Ph.D. Candidate
Data Lab
Department of Computer Science
Email: jinli-at-cs.pdx.edu (replace "-at-" by @ to send e-mail)
About me
I am a Ph.D. student in the Computer Science
Department, at Portland State
University. My advisor is David
Maier. During the summer of 2007 I was also an
intern at AT&T Research.
My research focuses on high-volume data stream
processing. My work includes modeling
data streams, efficient implementations of stream query operators and a new
architecture for scalable, high-performance stream processing systems. More
broadly, I am interested in designing and building data-intensive systems
I expect to graduate in 2008 and I am currently looking for a position at a
research lab or with advanced product development. Here is my CV.
Education
Ph.D. Computer Science,
Advisor: David Maier
Dissertation: Windowed Queries over Data Streams
M.S. in Computer Science and
Engineering,
B.S. in Computer Science and
Engineering, Xi’an Institute of Technology,
Research
My primary area of research
interest is data stream processing. The following are the projects I have
worked on:
Research Assistant, 09/2002 – present
NiagaraST: NiagaraST is a stream query engine started/extended from the Niagara Internet Query system. In NiagaraST, progress of inter-operator streams is indicated by punctuation.
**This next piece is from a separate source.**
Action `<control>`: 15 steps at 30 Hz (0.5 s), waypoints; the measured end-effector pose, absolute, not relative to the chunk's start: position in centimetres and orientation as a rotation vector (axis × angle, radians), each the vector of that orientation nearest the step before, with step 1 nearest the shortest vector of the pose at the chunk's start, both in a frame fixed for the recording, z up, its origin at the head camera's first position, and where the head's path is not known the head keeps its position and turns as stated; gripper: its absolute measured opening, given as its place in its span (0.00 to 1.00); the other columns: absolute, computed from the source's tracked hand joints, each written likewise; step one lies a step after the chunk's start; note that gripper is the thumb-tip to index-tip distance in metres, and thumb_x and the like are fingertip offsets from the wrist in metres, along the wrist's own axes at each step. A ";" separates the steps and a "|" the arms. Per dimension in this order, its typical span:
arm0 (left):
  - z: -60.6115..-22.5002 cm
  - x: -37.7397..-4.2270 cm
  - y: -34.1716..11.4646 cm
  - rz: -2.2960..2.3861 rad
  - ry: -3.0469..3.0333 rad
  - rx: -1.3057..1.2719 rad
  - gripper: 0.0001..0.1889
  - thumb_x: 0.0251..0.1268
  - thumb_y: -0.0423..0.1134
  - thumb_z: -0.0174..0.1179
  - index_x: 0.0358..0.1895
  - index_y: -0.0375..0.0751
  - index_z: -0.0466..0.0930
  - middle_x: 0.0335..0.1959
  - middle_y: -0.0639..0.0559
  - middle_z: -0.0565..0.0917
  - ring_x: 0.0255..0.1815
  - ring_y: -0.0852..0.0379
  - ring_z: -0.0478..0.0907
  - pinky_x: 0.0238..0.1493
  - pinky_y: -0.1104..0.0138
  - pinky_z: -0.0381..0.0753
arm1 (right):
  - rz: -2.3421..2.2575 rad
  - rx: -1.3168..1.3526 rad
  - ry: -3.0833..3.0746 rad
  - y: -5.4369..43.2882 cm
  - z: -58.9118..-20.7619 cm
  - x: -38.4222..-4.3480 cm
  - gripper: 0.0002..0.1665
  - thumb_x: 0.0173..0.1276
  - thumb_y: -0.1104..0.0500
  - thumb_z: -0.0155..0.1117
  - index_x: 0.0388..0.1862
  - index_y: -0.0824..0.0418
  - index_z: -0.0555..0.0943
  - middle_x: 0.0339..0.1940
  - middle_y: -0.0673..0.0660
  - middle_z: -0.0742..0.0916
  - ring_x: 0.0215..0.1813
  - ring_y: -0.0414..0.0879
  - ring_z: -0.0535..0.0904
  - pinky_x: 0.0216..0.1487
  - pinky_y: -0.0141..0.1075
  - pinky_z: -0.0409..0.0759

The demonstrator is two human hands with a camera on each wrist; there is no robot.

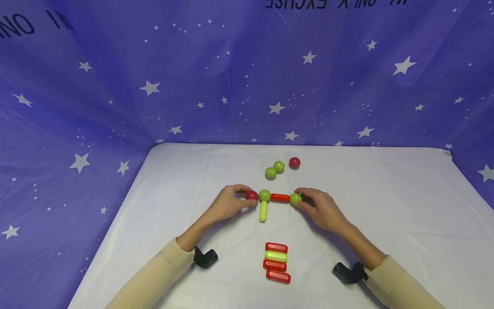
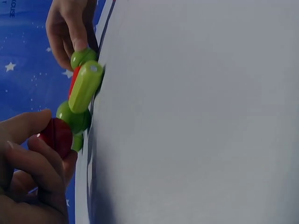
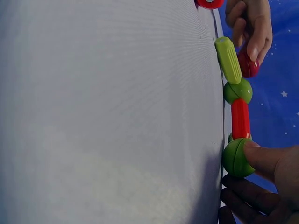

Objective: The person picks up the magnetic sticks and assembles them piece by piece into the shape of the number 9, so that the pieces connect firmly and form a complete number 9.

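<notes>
Between thumb and fingers my left hand (image 1: 228, 202) holds a red ball (image 1: 251, 195). Right beside that ball is a green ball (image 1: 264, 195), with a yellow-green stick (image 1: 263, 212) reaching from it toward me. A red stick (image 1: 280, 198) runs rightward from the same green ball to a second green ball (image 1: 296, 199). My right hand (image 1: 322, 209) pinches this second ball with thumb and fingers. In the left wrist view the red ball (image 2: 57, 138) sits close against the green ball (image 2: 73, 117). The right wrist view shows my thumb on the end green ball (image 3: 238, 157).
Behind the joined pieces lie two loose green balls (image 1: 275, 170) and a red ball (image 1: 294, 162). Nearer me, red sticks (image 1: 278, 276) and one yellow-green stick (image 1: 275, 256) lie in a stacked row on the white-covered table (image 1: 185, 171). A blue star-printed curtain (image 1: 247, 77) stands behind.
</notes>
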State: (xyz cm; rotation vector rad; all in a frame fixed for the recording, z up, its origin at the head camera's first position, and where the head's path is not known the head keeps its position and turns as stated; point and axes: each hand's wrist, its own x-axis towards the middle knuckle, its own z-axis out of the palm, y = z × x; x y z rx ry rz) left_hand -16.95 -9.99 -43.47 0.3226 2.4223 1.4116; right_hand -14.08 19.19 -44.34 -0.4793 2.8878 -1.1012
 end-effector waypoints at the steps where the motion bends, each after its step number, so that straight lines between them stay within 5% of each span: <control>1: -43.4 -16.7 -10.0 1.409 2.411 0.335 0.23 0.60 0.44 0.70 0.57 0.41 0.79 0.43 0.50 0.81 0.14 0.57 0.71 0.12 0.69 0.66 | -1.104 -0.480 2.887 19.2 -44.4 -14.1 0.22 0.66 0.62 0.70 0.58 0.64 0.80 0.53 0.61 0.85 0.56 0.58 0.79 0.59 0.56 0.73; 15: -43.7 -14.3 -10.1 1.369 2.305 0.519 0.19 0.57 0.43 0.72 0.52 0.46 0.82 0.39 0.52 0.80 0.10 0.60 0.66 0.12 0.68 0.66 | -1.091 -0.497 2.887 19.3 -44.4 -14.2 0.23 0.65 0.62 0.70 0.58 0.64 0.80 0.51 0.58 0.85 0.52 0.55 0.79 0.57 0.55 0.74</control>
Stream query operators are punctuation-aware and do not have to rely on physical stream properties, such as stream arrival order, stream arrival delay and time skew of stream sources, to progress. Introducing punctuation to explicitly communicate stream progress improves the efficiency, flexibility and scalability of stream processing.
Latte: Latte is extended from NiagaraST, and supports integrated stream-archive processing. The project is motivated by our observation that advanced stream processing often require integrating or comparing streaming data with relevant archived historical data. It aims to retrieve “related” archive data in real-time.
AT&T Shannon Research Lab,
Summer Intern, 07/2007 – 09/2007
Enforcing stream order is a common way used in stream systems to communicate progress of inter-operator streams. However, in high-volume stream processing, such as network traffic monitoring, enforcing stream order can incur significant performance overhead, especially in terms of throughput and memory. Using punctuation to explicitly communicate stream progress can help eliminating the need of enforcing order and thus the associated performance overhead. I extended Gigascope, an operational network packet monitoring system, to support using punctuation for inter-operator stream progress. The experimental result shows significant performance improvements, especially in memory and throughput.
Industry
experience
National Instruments
Software Engineer, 04/2000 – 08/2002
Selected publications
Jin Li, Kristin Tufte, Vladislav Shkapenyuk, Vassilis Papadimos, Theodore Johnson, David Maier. Out-of-Order Processing: A New Architecture for High-Performance Stream Systems. To appear in VLDB 2008.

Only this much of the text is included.